One of London’s most famous thoroughfares, Regent Street, is renowned for its shops and neo-classical architecture. But it recently was closed to normal traffic from Piccadilly Circus to Oxford Circuit for the Illinois Route 66 Regent Street Motor Show.
The show is a wonderful concours d’elegance held the day before the running — this year the 122nd — of the London to Brighton Veteran Car Run that motors from Hyde Park to the shores of the British Channel at Brighton.
The Regent Street show featured years of pioneering motoring with about 100 pre-1905 veteran cars displayed on a wide and sweeping boulevard originally instigated by The Prince Regent (known as the “playboy prince”) who became King Georg IV (1762-1830). His creation was a way to travel from Pall Mall to a new park, called Regent Park, where Queen Mary’s Garden is located.
Since the show’s inception in 2011, the event is the largest free-to-view motor show in the UK. For the second year in a row, over 500,000 visitors were exposed at the same time at least a portion of America’s Route 66 through a sponsorship arrangement with the Illinois Office of Tourism.
The Route 66 exhibit featured a classic Ford Thunderbird, a Dodge Charger, a 1957 Chevrolet pickup truck and a couple of Harley-Davidson motorcycles.
Also featured among the London to Brighton-eligible vehicles as a celebration of 80 years of the Volkswagen Beetle, with eight classic Beetles and Herbie, the Love Bug, on display.

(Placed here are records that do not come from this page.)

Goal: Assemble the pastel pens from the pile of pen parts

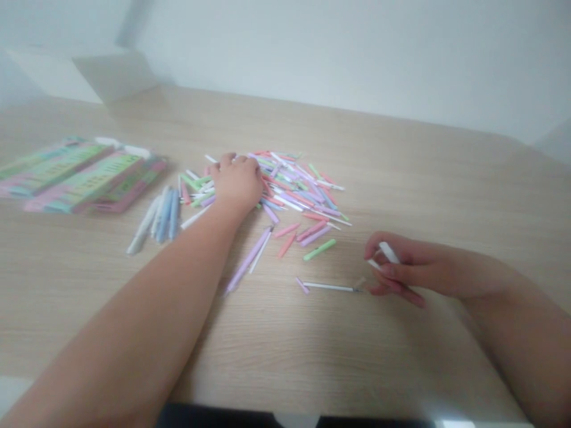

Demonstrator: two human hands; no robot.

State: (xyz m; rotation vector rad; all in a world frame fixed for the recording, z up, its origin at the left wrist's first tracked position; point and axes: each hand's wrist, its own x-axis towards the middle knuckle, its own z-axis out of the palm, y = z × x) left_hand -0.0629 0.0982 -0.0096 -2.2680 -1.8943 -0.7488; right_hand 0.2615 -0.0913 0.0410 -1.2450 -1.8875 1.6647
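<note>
- One white stick (389, 252), right of centre, is pinched in the right hand (401, 270)
- Left hand (238, 181), upper centre, rests on the coloured stick pile (307, 184); grip hidden, cannot tell
- Seemingly a picking step, calling for separating single pieces

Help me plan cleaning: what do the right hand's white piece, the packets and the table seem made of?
White piece: probably plastic, smooth-looking, judging by its even colour. Packets: perhaps plastic film or card; bright printed blocks show, but blur hides the finish. Table: wood or wood-look laminate, seemingly matte, with fine grain.
</note>
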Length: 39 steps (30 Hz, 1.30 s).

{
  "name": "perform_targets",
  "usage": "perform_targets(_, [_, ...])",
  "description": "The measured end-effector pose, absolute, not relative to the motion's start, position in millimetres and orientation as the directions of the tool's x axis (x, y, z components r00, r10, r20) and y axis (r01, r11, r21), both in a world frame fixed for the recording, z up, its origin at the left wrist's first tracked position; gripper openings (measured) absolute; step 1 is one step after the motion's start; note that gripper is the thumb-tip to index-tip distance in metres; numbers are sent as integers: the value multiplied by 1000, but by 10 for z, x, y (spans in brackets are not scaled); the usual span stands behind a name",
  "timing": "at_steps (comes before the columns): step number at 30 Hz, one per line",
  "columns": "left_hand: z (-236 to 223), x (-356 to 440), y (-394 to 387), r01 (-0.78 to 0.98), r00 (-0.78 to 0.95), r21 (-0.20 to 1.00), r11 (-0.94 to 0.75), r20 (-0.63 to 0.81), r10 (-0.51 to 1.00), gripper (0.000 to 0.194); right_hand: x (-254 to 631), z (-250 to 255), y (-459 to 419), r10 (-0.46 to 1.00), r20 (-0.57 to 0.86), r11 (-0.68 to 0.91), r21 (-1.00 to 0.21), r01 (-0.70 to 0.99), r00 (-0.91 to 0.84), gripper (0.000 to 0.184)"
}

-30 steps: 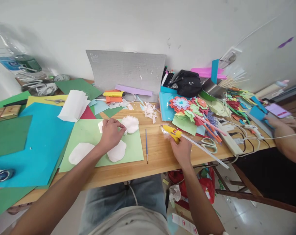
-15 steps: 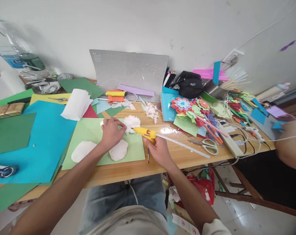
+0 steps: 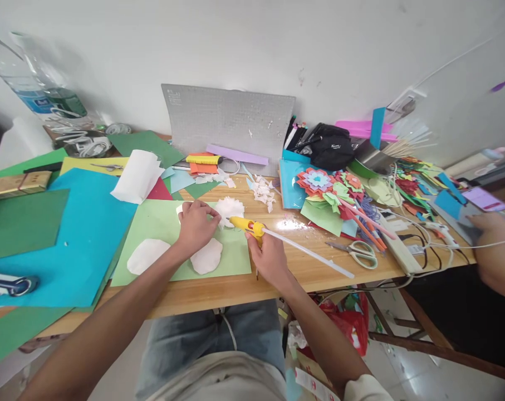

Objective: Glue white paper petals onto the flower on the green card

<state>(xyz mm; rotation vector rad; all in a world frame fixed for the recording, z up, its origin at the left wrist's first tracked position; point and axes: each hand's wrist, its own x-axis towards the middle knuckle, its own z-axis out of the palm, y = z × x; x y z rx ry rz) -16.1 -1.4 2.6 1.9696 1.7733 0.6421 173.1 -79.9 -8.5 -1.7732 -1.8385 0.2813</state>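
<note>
My right hand (image 3: 269, 253) is wrapped round a yellow glue gun (image 3: 249, 225), with a long clear glue stick jutting from its back. The nozzle points left at a ruffled white paper flower (image 3: 231, 207). My left hand (image 3: 197, 225) is closed, thumb and fingertips together at the flower's left edge; the exact grip is partly hidden. Another bit of white paper shows beside its knuckles. Two rounded white paper pieces, one on the left (image 3: 147, 256) and one nearer the middle (image 3: 206, 256), lie on a light green sheet (image 3: 235, 259).
Scissors (image 3: 356, 253), paper flowers (image 3: 319, 181) and a power strip (image 3: 400, 248) lie to the right. White scraps (image 3: 264, 192) and a yellow cutter (image 3: 202, 160) sit behind. Blue sheets (image 3: 93, 239) cover the left. Another person's hand (image 3: 496, 239) is at far right.
The view has shifted slightly, so the table sits a little further right. Both my hands keep nearly the same pose, glue gun nozzle still by the flower. The other person's hand moved slightly.
</note>
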Motion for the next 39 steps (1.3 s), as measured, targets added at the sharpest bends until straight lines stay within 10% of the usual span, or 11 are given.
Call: perform_targets(39, [51, -165, -4, 796, 73, 598, -88, 49, 996, 21, 1684, -51, -848, 960, 276, 113, -501, 858, 35, 31])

The Jaguar Drivers Club celebrated the 70th anniversary of the XK120 and the Mk V Saloon and the 50 anniversary of the Jaguar XJ as well.
The Regent Street show is a Royal Automobile Club and about 100 of Victorian-era cars were there, their owners in period costume.
Among them were a 1901 Waverly electric driven by James Healy, a one-cylinder 1893 Benz driven by Ben Collings, a very rare 1903 Vabis from Sweden, and the oldest veteran, a two-cylinder 1893 Peugeot Vis-à-vis driven by Rossi di Scebio from Italy. The best of show trophy went to a two-cylinder 1903 De Dion Bouton Detachable-top Brougham owned by Harold Pritchard.
From among the half-a-million people who attended the show, one was awarded a round-trip for two from London to Chicago so they could get their kicks on Route 66.